Maybe this UI will wind up being most useful for inspecting low-degree nodes (e.g. a particular pull request) but not inspecting users. (BTW, I expect a major use case for this UI will be manually adding new nodes/edges to the graph.) This could be problematic if as we collect more data, nodes tend to become higher and higher degree, so we may need a way to do “graph compression” or to otherwise collapse nodes/edges together. (E.g. could we imagine collapsing a pull request and all of its comments into one node, while maintaining the right cred-flow properties? cc/ @mzargham.)
Also, @mzargham and I have had some discussion in the past about finding ways to make users not so high degree; e.g. my user node has a connections to every month-long period that I was active in the project, and then those user-period nodes are connected to all the contributions from that time period.

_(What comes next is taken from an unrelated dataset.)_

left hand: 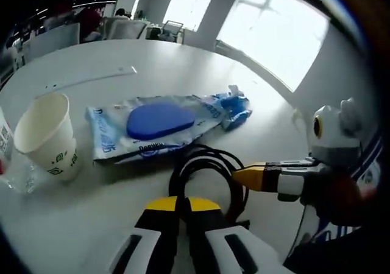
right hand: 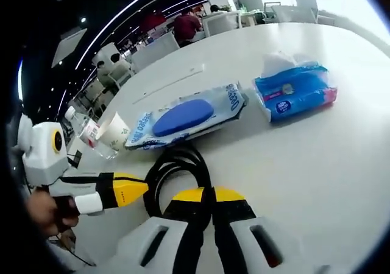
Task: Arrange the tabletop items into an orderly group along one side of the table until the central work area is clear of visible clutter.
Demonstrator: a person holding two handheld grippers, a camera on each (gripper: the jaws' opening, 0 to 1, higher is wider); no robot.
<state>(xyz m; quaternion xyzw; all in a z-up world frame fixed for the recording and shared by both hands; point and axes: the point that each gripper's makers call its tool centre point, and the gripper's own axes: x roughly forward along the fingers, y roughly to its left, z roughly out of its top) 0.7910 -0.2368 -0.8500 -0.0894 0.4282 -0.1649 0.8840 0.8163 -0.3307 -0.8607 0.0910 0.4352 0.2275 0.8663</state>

From an implementation standpoint: for complex visualizations like this I believe it’s very important to have unit testing, otherwise it’ll become really hard to maintain as we keep adding features to it. We’ll also want to have a good API for interacting with the visualization so that we can try to build UIs on top of the graph rather than in the graph. Which implies finding a good way to fit the graph into React’s state and props abstractions. I’ll need to do some research and find a good way to do this, the prototype code from the hackathon isn’t really maintainable in that sense, and has some gross state contamination between React and D3. Probably for now it’s best if you focus on prototyping out algorithms and visualizations, and I worry about productionizing them into a form that we can ship and maintain.